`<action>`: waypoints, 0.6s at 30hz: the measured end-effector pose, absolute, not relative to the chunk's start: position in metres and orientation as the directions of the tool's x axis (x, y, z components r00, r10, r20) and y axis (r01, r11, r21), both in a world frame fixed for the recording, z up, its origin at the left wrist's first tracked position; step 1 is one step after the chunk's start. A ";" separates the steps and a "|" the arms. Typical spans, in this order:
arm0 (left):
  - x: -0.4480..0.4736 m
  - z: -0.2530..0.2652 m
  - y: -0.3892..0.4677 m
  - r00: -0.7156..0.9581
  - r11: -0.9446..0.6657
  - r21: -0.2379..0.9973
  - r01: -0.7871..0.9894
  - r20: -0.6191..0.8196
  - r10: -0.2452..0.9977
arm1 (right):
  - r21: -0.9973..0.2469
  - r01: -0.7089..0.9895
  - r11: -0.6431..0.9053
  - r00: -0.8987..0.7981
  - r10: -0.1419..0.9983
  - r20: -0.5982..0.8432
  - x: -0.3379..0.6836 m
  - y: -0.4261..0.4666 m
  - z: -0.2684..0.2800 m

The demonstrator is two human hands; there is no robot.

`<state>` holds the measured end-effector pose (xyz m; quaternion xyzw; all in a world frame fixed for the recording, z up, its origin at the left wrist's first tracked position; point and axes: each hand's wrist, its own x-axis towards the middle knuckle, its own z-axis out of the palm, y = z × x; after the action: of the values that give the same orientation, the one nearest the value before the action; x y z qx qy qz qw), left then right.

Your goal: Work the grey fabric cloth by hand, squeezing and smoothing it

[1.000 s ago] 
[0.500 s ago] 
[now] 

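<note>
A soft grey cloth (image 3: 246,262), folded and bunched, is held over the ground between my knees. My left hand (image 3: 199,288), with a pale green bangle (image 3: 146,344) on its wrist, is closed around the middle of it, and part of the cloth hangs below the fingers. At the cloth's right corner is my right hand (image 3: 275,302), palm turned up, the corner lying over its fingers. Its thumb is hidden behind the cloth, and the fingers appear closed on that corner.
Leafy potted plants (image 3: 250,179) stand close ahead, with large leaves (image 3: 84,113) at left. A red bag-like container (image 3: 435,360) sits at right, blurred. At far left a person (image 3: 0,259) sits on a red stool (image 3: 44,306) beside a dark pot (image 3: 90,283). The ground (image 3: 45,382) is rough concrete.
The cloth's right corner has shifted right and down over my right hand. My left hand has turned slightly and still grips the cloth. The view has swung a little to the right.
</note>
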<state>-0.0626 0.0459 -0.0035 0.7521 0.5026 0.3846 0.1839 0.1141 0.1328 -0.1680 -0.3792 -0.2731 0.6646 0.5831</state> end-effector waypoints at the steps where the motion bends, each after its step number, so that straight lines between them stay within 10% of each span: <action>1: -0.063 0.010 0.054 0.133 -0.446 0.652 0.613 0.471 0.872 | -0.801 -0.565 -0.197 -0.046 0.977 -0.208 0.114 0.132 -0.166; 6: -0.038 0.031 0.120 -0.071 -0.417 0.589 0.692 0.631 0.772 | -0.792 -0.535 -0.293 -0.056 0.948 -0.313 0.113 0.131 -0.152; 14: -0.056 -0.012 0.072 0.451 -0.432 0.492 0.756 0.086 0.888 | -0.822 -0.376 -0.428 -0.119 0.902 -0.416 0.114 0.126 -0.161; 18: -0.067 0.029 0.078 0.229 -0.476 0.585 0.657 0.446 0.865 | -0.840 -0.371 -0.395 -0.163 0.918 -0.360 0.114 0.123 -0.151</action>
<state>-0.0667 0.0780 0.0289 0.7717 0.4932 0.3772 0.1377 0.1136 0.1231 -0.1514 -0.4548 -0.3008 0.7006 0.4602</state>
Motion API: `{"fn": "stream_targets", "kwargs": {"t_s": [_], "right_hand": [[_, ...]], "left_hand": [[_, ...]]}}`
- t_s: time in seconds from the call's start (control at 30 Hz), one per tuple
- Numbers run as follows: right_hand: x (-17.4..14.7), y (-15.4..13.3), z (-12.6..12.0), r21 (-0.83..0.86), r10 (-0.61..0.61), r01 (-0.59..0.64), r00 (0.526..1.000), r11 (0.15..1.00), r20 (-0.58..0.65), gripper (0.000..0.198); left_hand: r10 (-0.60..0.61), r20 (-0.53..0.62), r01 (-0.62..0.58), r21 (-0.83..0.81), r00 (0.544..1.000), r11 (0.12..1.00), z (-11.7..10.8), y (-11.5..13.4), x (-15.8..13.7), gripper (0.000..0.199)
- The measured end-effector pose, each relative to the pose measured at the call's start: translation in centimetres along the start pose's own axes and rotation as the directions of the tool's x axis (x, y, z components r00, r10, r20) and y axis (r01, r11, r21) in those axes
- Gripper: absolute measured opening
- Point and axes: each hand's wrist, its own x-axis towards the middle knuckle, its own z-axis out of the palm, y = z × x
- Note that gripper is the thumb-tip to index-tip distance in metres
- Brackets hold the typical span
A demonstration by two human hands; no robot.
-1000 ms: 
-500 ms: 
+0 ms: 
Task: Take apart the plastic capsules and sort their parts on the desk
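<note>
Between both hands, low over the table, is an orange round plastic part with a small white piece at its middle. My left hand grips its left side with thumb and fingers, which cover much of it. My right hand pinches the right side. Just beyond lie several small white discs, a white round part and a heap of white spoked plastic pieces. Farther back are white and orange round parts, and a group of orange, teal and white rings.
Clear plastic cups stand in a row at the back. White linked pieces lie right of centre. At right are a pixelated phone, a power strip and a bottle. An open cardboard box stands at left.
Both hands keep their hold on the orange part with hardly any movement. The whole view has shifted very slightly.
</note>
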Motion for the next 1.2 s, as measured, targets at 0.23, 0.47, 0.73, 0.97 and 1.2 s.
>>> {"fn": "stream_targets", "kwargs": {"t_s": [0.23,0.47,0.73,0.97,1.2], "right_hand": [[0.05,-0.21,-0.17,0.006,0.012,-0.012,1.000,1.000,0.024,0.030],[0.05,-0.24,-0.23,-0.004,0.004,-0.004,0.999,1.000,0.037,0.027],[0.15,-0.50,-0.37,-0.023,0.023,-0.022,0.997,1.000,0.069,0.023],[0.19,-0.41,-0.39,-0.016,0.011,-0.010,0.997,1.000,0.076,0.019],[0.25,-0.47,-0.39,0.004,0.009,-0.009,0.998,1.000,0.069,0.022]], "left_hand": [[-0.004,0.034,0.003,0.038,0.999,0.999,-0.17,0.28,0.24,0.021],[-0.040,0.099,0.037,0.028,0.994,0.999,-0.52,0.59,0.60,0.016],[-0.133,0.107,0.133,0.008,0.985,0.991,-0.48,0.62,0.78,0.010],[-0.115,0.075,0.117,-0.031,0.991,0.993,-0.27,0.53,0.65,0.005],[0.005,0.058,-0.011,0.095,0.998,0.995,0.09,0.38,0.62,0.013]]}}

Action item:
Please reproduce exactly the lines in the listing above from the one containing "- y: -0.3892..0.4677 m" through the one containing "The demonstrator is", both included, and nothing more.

Solved problem:
  - y: -0.3892..0.4677 m
  - r00: -0.7156..0.9581
  - r11: -0.9446..0.6657
  - r21: -0.2379..0.9973
  - r01: -0.7871..0.9894
  - r20: -0.6191..0.8196
  - r10: -0.2452..0.9977
arm1 (right):
  - r21: -0.9973..0.2469
  - r01: -0.7089..0.9895
  - r11: -0.6431..0.9053
  - r00: -0.8987..0.7981
  - r10: -0.1419..0.9983
  - r20: -0.5982..0.8432
  - x: -0.3379..0.6836 m
  - y: -0.4261..0.4666 m
  - z: -0.2684..0.2800 m

The demonstrator is two human hands; there is no robot.

This response is done.